→ Work to complete:
The word to find is "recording". State how many lines below contain it, giving only the number.

Data in this exercise: Begin

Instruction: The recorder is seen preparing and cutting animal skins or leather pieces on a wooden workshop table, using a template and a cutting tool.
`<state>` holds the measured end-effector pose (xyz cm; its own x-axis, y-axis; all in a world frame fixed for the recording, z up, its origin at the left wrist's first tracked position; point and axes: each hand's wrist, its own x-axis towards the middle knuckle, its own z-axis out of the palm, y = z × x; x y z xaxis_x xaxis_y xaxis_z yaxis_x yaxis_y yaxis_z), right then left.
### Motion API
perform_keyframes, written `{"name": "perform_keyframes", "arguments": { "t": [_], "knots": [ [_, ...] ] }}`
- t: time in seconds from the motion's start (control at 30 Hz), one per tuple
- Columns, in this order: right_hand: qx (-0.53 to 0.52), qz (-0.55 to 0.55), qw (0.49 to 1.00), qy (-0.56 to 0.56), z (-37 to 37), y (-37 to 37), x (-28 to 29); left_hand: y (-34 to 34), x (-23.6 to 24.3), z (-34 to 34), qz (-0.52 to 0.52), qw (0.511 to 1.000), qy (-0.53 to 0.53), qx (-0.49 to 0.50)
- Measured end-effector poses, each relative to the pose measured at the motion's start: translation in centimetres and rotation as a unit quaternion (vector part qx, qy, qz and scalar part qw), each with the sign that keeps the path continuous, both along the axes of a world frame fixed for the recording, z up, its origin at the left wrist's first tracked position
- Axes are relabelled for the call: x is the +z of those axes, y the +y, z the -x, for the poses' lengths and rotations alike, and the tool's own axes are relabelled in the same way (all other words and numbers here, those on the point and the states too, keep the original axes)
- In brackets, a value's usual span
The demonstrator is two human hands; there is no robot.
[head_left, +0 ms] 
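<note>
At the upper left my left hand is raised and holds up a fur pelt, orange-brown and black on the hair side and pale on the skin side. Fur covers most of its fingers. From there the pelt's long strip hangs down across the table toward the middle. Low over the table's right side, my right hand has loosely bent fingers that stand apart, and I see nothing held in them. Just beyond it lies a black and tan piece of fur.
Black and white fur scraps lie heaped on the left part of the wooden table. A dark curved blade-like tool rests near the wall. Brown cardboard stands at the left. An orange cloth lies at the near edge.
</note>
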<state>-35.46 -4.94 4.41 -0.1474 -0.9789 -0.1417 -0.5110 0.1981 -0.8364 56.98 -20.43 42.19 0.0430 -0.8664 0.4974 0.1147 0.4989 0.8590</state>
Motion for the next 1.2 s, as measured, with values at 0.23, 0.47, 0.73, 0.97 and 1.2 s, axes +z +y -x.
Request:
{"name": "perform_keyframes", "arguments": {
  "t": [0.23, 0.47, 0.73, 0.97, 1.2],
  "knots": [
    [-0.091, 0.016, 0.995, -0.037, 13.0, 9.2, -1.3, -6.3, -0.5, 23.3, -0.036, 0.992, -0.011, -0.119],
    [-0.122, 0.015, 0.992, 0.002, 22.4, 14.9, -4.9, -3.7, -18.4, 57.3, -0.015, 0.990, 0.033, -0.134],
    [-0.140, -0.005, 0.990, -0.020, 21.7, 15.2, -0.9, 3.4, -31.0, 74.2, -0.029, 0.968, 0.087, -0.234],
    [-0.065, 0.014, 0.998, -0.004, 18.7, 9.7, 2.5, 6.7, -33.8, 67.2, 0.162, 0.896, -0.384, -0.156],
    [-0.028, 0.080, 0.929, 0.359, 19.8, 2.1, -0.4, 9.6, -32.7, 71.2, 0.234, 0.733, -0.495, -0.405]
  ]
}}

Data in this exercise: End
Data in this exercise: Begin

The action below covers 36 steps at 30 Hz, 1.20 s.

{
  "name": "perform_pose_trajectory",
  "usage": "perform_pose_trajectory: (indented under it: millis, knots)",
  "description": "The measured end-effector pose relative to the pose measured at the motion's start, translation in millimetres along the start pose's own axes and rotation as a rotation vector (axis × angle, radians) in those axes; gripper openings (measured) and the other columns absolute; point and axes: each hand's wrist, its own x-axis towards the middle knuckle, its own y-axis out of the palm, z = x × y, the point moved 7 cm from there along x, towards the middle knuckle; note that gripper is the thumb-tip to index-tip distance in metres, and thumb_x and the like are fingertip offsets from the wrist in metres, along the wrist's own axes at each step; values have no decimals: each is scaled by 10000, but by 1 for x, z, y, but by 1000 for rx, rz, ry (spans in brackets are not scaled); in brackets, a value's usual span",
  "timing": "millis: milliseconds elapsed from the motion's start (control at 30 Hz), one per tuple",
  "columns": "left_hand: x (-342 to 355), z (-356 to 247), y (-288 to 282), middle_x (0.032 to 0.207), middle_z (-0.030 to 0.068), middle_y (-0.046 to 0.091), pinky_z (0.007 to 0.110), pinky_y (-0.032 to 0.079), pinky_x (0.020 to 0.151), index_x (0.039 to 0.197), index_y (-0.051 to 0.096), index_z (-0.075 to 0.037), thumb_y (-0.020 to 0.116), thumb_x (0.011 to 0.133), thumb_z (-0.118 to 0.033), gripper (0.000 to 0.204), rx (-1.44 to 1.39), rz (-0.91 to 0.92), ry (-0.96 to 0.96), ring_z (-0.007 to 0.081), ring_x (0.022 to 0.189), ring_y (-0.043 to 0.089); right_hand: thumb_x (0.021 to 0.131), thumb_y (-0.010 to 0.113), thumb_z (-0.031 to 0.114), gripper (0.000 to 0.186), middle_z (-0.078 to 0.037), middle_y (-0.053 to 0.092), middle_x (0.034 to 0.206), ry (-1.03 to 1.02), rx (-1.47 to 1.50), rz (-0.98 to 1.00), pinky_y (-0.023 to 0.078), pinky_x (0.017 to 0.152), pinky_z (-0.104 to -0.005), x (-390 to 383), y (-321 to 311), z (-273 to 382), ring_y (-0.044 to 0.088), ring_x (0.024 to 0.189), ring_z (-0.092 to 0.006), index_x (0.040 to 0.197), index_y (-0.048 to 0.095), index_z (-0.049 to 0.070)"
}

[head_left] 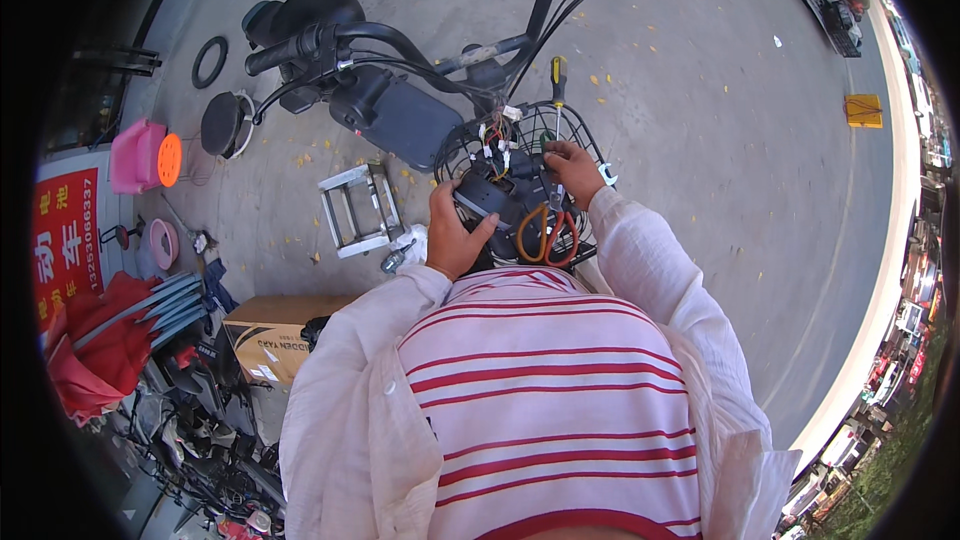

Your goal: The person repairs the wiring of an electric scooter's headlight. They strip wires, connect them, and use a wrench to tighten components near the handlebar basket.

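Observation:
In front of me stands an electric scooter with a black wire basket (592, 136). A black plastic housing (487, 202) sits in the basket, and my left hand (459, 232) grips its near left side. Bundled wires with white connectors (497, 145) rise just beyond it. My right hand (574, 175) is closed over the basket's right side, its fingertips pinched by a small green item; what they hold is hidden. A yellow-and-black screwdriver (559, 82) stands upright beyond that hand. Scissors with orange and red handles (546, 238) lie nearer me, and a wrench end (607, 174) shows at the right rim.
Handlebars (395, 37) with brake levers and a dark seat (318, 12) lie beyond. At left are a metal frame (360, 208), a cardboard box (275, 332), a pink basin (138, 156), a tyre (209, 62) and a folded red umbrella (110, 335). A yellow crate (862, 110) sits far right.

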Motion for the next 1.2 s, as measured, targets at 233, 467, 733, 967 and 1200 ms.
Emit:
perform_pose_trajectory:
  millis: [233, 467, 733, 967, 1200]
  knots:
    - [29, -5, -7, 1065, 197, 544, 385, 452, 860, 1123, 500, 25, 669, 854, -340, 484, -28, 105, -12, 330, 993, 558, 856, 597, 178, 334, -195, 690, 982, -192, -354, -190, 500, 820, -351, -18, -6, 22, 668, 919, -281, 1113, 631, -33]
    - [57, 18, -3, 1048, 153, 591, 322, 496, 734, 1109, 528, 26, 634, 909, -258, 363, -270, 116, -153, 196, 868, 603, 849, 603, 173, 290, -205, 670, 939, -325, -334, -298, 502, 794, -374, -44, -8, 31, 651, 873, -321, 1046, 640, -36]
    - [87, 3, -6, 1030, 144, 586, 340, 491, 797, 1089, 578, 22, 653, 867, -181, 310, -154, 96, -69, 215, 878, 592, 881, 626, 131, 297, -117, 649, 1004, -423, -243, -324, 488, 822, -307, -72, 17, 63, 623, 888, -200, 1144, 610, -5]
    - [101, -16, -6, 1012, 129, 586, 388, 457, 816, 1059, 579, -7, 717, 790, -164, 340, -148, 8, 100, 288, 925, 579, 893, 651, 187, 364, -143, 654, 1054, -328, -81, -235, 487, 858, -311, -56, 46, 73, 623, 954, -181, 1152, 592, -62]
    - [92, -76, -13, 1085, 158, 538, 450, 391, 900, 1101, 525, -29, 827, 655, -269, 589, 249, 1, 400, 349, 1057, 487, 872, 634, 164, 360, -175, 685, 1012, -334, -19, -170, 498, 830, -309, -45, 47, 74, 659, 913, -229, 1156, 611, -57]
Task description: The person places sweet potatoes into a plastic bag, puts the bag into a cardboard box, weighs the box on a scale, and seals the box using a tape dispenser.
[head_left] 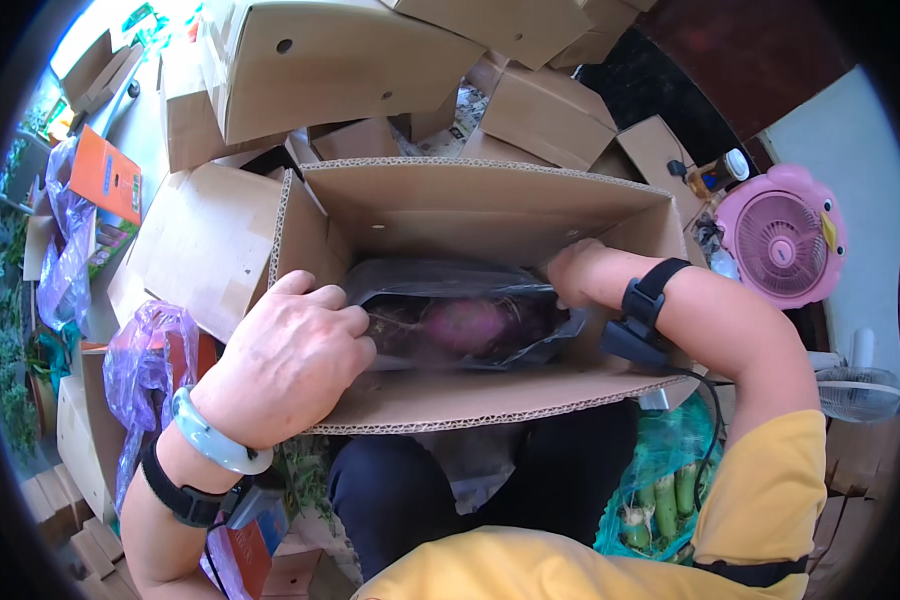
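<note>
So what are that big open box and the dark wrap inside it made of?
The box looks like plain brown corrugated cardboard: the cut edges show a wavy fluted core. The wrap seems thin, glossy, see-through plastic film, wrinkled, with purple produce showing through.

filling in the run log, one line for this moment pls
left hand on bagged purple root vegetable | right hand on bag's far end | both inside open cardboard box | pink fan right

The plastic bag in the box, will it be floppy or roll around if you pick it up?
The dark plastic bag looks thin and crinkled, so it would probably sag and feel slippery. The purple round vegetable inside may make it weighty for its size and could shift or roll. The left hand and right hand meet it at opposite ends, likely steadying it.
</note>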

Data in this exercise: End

→ Task answer:
2